Dear All,
the discussion take an interesting turn now, because we should go back to
the underlining implications of the issue. I just want to introduce myself,
I am working as the head of a postgraduate program in curating in Zurich and
I am also the publisher of the webjournal www.on-curating.org. Our last
issue also deals with the political potentiality of curating with
contributions by Carolyn Christov-Bakargiev, Paul O’Neill, Simon Sheikh,
Mary Anne Staniszewski.
In my view the political implications cannot be separated of any pedagogy,
or to be more precise, any exhibition or art project has pedagogy of its
own. Exhibitions are communicative situations that are produced in order to
convey content. Exhibition is thus based on a didactic idea whose emphasis
or retraction can, however, vary considerably depending on the type and the
historical development. Various authors assume that the ideal viewer is also
distinguished by a certain ritual behaviour, what Eva Sturm has called the
“gesture of viewing”: the viewers move about in expressive surroundings,
observing intently, holding back, passive vis-à-vis what is shown. In some
ways, therefore, all of the media employed in exhibitions for purposes of
animation attempt to close this gap and thus seize the viewer’s attention.
And I would argue, that we have to be careful not to just fall into this
attitude when we are recognizing or proposing an educational turn.
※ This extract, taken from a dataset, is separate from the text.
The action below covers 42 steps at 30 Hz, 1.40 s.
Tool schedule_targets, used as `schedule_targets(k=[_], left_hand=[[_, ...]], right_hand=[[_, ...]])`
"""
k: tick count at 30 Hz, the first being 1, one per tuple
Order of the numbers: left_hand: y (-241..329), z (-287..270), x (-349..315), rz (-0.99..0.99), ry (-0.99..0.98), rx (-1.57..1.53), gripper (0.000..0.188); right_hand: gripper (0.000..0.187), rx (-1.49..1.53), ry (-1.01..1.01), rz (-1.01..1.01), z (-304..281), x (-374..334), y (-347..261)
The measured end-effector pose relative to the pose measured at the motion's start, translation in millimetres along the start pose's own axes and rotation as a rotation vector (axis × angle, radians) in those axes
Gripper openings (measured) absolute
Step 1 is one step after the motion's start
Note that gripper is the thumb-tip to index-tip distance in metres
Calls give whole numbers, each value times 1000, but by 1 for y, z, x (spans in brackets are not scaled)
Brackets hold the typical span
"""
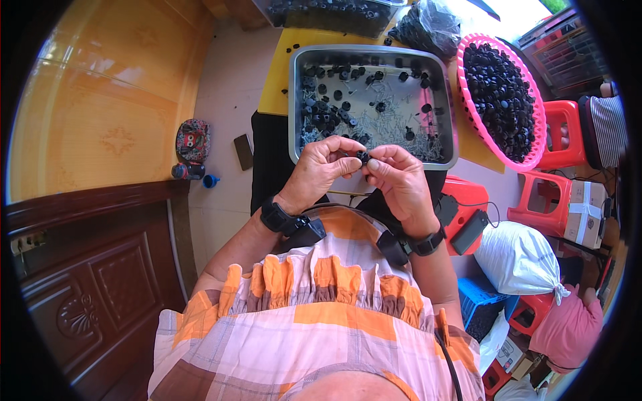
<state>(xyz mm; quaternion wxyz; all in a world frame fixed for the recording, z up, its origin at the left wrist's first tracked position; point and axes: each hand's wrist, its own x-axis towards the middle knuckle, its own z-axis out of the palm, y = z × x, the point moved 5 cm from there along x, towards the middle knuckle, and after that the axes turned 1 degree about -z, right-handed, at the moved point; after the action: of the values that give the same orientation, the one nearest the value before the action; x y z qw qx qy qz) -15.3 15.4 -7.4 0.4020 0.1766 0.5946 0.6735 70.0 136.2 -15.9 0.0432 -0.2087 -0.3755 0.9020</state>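
Note:
Between the fingertips of both hands is a small black knob-like plastic part (pixel 363 157), partly hidden by the fingers. My left hand (pixel 322 167) pinches it from the left with thumb and index finger. From the other side my right hand (pixel 399 177) grips it the same way. Both hands are just over the near rim of a rectangular metal tray (pixel 294 100). Inside that tray lie loose black plastic parts (pixel 321 113), mostly toward the left, and many thin, clear or silvery pin-like pieces (pixel 394 123).
A pink basket (pixel 468 103) heaped with black parts stands right of the tray. Behind are a clear bin (pixel 321 20) and a plastic bag (pixel 435 30). Red stools (pixel 562 134), a white sack (pixel 518 257) and a blue crate (pixel 478 301) are at right. A phone (pixel 243 152) lies on the floor.

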Motion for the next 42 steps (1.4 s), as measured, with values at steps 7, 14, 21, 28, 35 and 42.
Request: schedule_targets(k=[7, 14, 21, 28, 35, 42], left_hand=[[0, 0, -1, 4, 14, 36, 22], [1, 0, -1, -13, 9, 44, 23], [0, 1, -2, -24, 2, -10, 24], [3, 2, -2, 56, 41, 115, 20], [5, 0, -2, 175, 25, 175, 18], [8, 2, -2, 220, 3, 194, 17]], right_hand=[[15, 11, -15, -28, -2, 0, 1], [13, 45, 22, -6, -2, -1, 3], [10, 13, 26, 40, 2, -3, 2], [10, 14, 7, 37, 4, -4, 0], [8, -1, -42, 79, 4, -3, 0], [9, 18, -18, 48, 3, -3, 4]])
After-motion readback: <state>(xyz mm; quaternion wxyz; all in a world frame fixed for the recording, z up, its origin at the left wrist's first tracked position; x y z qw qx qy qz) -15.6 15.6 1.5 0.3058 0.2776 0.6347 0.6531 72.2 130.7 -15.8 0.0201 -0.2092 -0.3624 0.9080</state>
Otherwise
the situation at auto shows or other trade fairs is not fundamentally
different from this matrix: although people are permitted to touch the
objects, they may do so only in a very limited, controlled and ritualized
form – So any educational turn should questions much more in depth the
underlying paradigms and re-introduce concepts of a demotractic education.
In this perspective an education can only be democratic if there is the
possibility to change positions in the system, that the ”teacher” learns
from the ”student” and vice versa.
Oliver Marchart has proposed relating Louis Althusser’s concept of
“ideological state apparatuses,” or ISAs, to exhibition institutions as a
way of distinguishing their preformulated assumptions as either “dominating”
or “emancipatory” pedagogy. If we examine Althusser’s concept more closely,
it is evident that he conceived the formation of subjects in a highly
complex way. Althusser (so the concept is a bit rigid) viewed cultural
institutions as apparatuses that convey ideology in materialized form. The
material existence of ideologies may be thought of as rituals and practices
and thus connected as spaces, architecture, structures and objects, each of
which is performed or produced by the individuals anew. As it relates to the
situation of an exhibition, this means that not only curators but also
artists, visitors, cleaning personnel, guards and so on produce through
their actions the material form of the Ideological State Apparatus. Seen in
this way, all those involved are both actors and addressees of the ISA, even
if they may have different opportunities for access.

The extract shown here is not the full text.